First one is def. a sword, but not an amazon sword, it's a echinodorus parviflorus.
The water sprite is right.
It should be Val's Natan.
That "curly" plant should be tonina Belem, stem and leaf looked exactly like it, but if it is - it's def. not a beginner plant and in fluorite it will almost guarantee melt, unless your water is extremely soft. Toninas almost always need soft water/soft substrate.
-what you could do is repot it with some mineralized top soil capped with fluorite and it might end up working for you.
Last pic is also water sprite.


----------



## pyrrolin (Jan 11, 2012)

what you called water sprite, I would call waster wisteria


----------



## HOWsMom (Jan 3, 2012)

You guys are right - I wrote down the term wrong.
The paper calls the first one a "Tropica Sword", which when looked up is the _echinodorus parviflorus_ like default stated. Thank you.
I got it at Big Als in Whitby.

The rest are what I got from the local guy, and am hoping to identify.

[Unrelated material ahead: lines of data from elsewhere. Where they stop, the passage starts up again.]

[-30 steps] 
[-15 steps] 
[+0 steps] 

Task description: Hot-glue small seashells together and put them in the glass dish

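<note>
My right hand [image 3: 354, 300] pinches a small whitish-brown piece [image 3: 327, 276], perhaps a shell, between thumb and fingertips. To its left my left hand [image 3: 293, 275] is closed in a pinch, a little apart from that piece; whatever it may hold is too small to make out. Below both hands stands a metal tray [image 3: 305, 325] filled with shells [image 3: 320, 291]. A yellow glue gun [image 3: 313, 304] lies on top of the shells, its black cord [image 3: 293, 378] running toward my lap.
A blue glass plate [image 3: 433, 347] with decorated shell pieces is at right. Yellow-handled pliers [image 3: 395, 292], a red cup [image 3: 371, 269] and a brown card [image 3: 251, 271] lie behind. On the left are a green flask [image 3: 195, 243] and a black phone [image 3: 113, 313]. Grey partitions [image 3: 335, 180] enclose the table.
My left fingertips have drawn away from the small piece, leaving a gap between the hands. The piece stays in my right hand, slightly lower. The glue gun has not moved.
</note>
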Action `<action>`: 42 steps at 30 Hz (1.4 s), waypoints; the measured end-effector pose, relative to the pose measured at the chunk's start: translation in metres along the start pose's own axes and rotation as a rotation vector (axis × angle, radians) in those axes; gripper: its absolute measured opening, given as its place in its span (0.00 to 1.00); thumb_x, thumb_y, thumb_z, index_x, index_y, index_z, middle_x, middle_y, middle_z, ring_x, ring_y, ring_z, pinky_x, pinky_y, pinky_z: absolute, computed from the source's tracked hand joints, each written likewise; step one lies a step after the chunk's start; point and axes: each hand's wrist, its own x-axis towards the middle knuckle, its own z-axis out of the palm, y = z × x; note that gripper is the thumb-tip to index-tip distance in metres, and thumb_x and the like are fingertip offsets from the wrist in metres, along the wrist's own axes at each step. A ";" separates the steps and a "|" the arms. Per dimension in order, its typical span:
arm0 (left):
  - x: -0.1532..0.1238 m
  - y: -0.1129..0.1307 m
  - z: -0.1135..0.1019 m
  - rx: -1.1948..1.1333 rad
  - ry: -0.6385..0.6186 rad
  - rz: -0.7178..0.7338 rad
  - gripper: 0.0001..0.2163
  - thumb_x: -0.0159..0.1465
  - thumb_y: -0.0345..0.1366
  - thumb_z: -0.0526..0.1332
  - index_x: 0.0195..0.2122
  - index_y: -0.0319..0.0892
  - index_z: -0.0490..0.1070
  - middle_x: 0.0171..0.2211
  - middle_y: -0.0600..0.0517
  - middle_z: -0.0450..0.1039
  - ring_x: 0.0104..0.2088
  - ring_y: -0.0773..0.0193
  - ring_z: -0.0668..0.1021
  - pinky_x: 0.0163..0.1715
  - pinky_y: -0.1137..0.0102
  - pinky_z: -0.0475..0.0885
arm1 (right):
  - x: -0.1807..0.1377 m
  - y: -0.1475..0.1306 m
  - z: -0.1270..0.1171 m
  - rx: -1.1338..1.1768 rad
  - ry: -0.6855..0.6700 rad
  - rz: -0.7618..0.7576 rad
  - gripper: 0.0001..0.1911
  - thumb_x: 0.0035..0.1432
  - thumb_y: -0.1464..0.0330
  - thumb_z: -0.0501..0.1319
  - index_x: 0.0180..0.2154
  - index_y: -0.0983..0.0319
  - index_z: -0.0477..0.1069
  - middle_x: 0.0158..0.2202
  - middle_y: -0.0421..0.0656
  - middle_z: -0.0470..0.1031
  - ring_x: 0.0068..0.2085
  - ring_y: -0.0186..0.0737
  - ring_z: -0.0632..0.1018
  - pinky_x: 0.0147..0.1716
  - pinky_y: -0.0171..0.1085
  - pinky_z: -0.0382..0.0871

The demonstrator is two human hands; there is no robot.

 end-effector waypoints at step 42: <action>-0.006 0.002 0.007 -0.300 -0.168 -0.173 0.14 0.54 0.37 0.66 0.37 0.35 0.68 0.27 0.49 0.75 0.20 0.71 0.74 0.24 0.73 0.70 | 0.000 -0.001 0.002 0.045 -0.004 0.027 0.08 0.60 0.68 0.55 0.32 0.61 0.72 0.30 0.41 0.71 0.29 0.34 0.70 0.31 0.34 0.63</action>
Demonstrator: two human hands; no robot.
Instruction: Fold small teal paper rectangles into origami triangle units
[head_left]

The water sprite / water wisteria - is that okay being planted in the pots ?

This other stuff - Tonina Belam - I am going to go look up now.


----------



## default (May 28, 2011)

pyrrolin said:


> what you called water sprite, I would call waster wisteria


does look similar to hygrophila difformis, but its def. water sprite, you can tell by the more pointed leaf structure.


----------



## default (May 28, 2011)

HOWsMom said:


> You guys are right - I wrote down the term wrong.
> The paper calls the first one a "Tropica Sword", which when looked up is the _echinodorus parviflorus_ like default stated. Thank you.
> I got it at Big Als in Whitby.
> 
> ...


water sprite can be grown easily and the pots should be fine, they can even be grown floating.


----------



## HOWsMom (Jan 3, 2012)

I guess only time will tell how well I'll do with getting any of them to grow won't it ?

I can only hope that they all grow and grow well in the pots.

Now to get my hands on some java fern to attach to the drift wood, and I'll be happy with what I have in here (as long as it grows I mean).

Hope that it'll all do well once fish are added down the road


----------



## Sameer (Sep 30, 2007)

Now thats what I call potted plants (usually used as non aquatic term)


----------